[[ Data section, beginning ]]
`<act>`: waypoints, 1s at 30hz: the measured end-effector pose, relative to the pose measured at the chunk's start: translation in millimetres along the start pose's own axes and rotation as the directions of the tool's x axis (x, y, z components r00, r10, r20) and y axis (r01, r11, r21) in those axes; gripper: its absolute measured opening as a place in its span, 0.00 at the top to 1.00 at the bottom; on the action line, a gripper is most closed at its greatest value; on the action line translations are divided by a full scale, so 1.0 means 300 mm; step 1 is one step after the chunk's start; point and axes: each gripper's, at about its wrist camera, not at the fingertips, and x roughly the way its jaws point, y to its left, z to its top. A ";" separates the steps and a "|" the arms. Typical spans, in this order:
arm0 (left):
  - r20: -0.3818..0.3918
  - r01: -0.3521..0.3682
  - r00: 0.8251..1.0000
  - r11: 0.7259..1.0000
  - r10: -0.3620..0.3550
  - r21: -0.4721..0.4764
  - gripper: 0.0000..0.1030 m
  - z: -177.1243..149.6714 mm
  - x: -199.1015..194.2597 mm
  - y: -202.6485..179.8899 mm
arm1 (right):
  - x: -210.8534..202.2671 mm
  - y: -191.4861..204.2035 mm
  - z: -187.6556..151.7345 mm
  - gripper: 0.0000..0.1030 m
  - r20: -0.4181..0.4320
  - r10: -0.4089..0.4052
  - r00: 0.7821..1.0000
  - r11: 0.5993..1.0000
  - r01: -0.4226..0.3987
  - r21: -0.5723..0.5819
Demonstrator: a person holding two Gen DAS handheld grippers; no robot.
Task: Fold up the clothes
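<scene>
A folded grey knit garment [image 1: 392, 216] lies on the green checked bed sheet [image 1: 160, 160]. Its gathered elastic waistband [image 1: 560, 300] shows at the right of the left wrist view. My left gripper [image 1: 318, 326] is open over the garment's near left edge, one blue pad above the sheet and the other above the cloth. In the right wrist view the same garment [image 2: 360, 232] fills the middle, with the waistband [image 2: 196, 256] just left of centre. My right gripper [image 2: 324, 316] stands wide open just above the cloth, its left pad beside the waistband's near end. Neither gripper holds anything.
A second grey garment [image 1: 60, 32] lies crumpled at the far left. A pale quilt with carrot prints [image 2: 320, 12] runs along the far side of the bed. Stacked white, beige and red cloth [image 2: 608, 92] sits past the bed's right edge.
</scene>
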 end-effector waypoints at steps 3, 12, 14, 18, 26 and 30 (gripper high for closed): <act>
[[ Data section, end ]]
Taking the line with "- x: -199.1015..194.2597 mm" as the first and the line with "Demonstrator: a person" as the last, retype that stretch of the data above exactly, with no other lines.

Result below:
  - x: -199.1015..194.2597 mm
  - y: -202.6485..179.8899 mm
arm1 (right):
  - x: -210.8534..202.2671 mm
  - y: -191.4861..204.2035 mm
  - z: -187.6556..151.7345 mm
  - gripper: 0.0000..0.1030 m
  - r20: -0.4181..0.4320
  - r10: -0.4089..0.4052
  - r00: 0.7821..1.0000
  - r11: 0.5993..1.0000
  - r01: -0.4226..0.3987
  - r21: -0.5723..0.5819
Demonstrator: a person holding two Gen DAS handheld grippers; no robot.

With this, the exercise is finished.